Inspiration

This started because organizing dorm rooms can be brutal. I kept rearranging furniture in a cramped space, and every time I’d finish, I’d realize the layout still felt off… after doing all the lifting. I wanted a faster way to know what would work before committing.

What it does

Harmony is a guided, AI-powered room redesign tool. You upload two photos of your room, and Harmony turns them into a 3D recreation you can explore. It then scores the layout with a “harmony” rating (how open it feels, how easy it is to move around, and whether the placement makes sense) and visualizes problem areas with a heatmap.

If the layout isn’t great, you can generate an improved version automatically. Harmony proposes a reorganized arrangement, gives it a new score, and lets you compare the original vs optimized layout side-by-side, including heatmap overlays, so the improvement is obvious. Everything is saved to your design so you can come back, tweak, and iterate without redoing the process.

How we built it

Gemini handles the first pass from the photos and outputs room dims + objects. Claude normalizes the output so it matches our schema (including rules like chair/table pairing, inward-facing seats, and variable table length). The backend is FastAPI (Python) served via Uvicorn, with a SQLite file DB (harmony.db) storing designs, images, AI outputs, renders, scores, and heatmaps. Auth is a simple bearer token approach (username as token) with Argon2 password hashing.

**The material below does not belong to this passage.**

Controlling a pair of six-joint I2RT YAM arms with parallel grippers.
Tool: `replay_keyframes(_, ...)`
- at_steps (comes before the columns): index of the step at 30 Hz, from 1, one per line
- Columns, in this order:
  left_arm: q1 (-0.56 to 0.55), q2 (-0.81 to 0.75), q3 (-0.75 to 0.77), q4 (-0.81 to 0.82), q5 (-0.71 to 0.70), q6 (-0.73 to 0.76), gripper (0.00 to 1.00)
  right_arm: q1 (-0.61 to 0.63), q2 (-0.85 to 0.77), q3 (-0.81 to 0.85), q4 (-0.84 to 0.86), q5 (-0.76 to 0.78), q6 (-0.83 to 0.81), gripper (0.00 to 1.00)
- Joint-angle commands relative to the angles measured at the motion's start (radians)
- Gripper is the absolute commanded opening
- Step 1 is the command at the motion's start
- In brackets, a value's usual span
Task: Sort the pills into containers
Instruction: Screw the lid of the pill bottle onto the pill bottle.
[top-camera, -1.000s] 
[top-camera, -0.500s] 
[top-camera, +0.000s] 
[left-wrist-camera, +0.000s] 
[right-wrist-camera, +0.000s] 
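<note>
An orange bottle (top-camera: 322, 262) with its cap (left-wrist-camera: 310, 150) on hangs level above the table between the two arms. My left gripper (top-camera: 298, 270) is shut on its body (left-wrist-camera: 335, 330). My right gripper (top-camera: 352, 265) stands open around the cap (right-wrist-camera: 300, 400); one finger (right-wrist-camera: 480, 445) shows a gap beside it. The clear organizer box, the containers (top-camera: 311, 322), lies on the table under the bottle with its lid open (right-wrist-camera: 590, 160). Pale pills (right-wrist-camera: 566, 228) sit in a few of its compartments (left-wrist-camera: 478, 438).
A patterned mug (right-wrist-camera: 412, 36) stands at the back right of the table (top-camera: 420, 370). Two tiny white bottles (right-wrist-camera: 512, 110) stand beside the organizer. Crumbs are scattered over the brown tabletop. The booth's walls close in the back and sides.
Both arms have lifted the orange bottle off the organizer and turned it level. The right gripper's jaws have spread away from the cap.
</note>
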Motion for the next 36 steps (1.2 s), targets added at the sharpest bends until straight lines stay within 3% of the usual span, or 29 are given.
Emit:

The frontend is React 19 + Vite + Tailwind v4, and we render 3D with Three.js (npm for the live demo, CDN in saved renders). Our furniture presets have fixed real-world footprints, so everything stays scaled correctly. The scoring uses hard geometry checks (grid/clearance/traversability/door blocking), and the optimizer searches candidate spots/rotations while keeping walkable space and re-applying chair-facing logic.

Challenges we ran into

Depth is tricky to read from one photo for AI, so we require two views. LLM outputs can also be inconsistent, so we had to be strict about schemas and allowed object types. Early on, our pathing and collision checks were kind of fragile, so we added stronger clearance rules and fixed a few grid mutation bugs. We also had to keep the 3D renderer lightweight so it stays smooth in-browser.

Accomplishments that we're proud of

We got the full pipeline working: photos → JSON → cleaned schema → 3D room. The harmony score usually lines up with what a person would call “good flow.” The heatmap makes problems obvious instantly. And the optimizer actually improves layouts in a meaningful way instead of doing random shuffles.

What we learned

Honestly, the biggest lesson was that constraints matter a lot. Fixed furniture presets, simple rotation rules, and “no sizes” made the outputs way more stable. Also, AI works best here when it’s paired with hard geometry checks instead of trying to let the model do everything.

What's next for Harmony

Two main things: Tune prompts/models to cut down on weird hallucinated variants and speed up responses. Add multi-door + window awareness so traffic flow and walkway suggestions feel way more realistic.